*ABOUT THIS EXERCISE*. Report the number of lines holding "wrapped" in the material below, and nothing more.
--- SOURCE DATA Enclosed Below ---
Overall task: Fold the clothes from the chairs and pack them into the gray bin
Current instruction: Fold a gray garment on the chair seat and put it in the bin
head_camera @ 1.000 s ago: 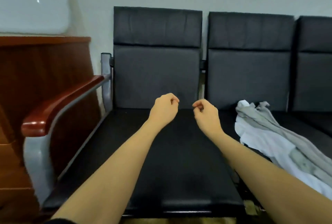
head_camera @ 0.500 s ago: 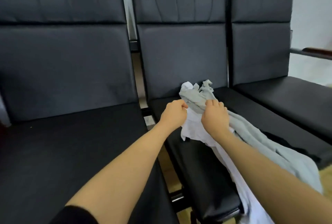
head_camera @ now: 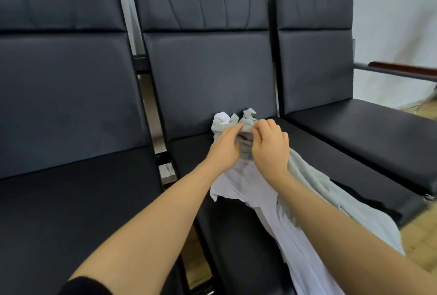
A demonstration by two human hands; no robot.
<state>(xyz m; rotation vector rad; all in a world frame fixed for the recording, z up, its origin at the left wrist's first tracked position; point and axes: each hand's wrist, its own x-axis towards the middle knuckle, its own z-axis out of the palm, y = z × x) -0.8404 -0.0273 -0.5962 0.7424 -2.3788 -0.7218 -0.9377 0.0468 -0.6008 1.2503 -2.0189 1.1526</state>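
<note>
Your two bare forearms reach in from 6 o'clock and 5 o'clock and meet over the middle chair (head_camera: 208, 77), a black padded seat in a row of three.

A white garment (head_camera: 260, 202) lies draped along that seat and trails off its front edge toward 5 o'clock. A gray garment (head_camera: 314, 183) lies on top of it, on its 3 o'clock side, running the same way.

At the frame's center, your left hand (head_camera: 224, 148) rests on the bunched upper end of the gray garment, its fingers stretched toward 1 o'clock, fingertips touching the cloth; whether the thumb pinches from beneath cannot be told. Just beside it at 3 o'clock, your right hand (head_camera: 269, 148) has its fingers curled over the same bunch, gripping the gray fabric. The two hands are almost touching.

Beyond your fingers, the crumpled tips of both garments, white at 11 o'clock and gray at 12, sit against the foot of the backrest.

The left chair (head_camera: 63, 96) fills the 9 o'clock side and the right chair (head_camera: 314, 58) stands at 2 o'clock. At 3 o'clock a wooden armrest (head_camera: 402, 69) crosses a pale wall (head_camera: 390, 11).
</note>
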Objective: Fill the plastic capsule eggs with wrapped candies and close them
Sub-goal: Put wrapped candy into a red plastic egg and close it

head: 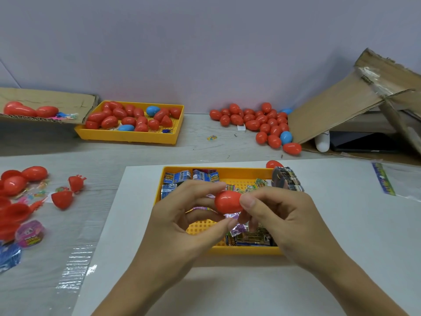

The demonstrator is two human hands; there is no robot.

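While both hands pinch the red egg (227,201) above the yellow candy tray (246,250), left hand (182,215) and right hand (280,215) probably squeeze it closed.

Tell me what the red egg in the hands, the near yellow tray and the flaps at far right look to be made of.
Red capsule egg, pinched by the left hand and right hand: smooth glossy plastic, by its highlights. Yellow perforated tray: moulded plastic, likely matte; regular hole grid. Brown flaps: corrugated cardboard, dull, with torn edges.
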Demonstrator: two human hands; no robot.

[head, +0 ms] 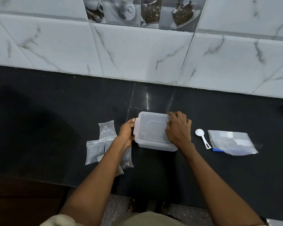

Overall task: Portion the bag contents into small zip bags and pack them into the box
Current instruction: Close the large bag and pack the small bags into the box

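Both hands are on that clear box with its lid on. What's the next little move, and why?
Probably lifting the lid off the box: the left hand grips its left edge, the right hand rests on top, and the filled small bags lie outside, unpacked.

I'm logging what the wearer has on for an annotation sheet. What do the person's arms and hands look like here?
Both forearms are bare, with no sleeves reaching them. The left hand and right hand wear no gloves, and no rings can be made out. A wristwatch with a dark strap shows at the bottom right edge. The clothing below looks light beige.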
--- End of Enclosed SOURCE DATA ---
*SOLVED EXERCISE*. 2